--- Directions ---
Return exactly the span of lines in the following data that opens with the line containing "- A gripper" and closes with the line containing "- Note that". Include nothing else.

_____

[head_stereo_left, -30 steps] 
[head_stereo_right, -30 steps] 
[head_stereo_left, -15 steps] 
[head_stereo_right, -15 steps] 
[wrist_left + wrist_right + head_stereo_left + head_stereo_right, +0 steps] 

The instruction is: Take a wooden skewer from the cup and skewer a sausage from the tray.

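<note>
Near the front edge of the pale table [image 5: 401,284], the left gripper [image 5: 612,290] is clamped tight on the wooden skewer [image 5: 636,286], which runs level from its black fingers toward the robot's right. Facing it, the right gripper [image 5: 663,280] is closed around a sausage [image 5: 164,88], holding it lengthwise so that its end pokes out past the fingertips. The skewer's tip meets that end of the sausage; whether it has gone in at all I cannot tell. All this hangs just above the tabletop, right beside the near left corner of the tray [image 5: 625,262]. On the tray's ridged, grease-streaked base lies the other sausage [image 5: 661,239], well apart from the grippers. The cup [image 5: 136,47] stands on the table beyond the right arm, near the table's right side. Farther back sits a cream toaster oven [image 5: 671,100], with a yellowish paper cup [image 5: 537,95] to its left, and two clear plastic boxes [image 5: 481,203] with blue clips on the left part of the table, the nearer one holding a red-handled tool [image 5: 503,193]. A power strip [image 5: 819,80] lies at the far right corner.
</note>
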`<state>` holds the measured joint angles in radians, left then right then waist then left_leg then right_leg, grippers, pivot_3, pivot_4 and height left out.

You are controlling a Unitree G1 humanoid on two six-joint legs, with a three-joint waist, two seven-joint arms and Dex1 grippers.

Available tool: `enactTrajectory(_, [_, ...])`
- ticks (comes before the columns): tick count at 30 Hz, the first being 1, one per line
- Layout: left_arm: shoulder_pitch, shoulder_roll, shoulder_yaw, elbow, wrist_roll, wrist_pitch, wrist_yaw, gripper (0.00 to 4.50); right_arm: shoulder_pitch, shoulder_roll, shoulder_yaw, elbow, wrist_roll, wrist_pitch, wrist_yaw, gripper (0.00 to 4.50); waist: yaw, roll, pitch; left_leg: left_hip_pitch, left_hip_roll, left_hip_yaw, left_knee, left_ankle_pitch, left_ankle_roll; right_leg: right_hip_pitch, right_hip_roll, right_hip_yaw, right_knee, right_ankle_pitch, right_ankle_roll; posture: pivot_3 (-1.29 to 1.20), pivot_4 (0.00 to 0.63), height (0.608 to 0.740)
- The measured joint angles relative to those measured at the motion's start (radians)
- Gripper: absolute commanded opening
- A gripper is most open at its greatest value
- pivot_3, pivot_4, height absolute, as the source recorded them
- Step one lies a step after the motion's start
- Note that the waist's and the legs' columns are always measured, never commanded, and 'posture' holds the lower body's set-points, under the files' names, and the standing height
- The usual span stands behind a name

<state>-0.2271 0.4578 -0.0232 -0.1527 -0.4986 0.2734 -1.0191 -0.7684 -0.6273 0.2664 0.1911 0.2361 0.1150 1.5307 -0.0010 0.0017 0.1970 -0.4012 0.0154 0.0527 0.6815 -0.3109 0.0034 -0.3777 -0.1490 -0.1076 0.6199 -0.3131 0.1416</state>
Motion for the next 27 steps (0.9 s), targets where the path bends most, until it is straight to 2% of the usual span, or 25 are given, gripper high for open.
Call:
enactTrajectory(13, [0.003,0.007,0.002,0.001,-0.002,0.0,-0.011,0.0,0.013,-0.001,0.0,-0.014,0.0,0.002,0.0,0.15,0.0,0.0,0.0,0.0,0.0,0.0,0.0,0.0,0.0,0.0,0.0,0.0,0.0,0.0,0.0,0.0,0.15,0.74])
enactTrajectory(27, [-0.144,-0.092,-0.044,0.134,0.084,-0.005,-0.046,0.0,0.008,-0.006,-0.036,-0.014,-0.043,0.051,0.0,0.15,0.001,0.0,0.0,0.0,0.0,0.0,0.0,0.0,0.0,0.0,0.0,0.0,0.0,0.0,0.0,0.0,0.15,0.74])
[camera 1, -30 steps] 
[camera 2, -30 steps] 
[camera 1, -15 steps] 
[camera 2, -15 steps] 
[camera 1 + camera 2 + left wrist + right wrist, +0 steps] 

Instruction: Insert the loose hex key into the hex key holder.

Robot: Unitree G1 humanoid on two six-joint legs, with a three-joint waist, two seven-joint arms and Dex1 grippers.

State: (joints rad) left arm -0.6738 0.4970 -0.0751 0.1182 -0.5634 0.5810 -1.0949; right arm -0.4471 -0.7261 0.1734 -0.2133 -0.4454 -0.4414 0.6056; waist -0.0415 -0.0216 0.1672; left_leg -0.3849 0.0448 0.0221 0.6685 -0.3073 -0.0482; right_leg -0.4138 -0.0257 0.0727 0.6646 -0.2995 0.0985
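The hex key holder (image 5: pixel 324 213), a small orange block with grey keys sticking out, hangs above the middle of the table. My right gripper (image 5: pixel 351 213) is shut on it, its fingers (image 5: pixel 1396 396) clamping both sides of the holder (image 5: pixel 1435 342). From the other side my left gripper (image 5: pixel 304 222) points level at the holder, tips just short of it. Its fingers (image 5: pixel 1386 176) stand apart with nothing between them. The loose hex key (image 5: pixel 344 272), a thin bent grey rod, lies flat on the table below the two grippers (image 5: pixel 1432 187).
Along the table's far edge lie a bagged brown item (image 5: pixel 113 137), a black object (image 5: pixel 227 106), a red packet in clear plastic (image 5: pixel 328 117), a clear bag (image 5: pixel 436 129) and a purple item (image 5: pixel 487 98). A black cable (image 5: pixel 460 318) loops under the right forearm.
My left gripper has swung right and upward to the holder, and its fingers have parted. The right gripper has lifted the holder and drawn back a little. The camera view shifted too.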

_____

--- Expected output ---
- A gripper is most open at its greatest value
- pivot_3, pivot_4, height absolute, as the source recorded them
- Step one lies a step after the motion's start
- Note that the waist's and the legs' columns are always measured, never commanded, and 'posture' holds the lower body's set-points, under the files' names, and the standing height

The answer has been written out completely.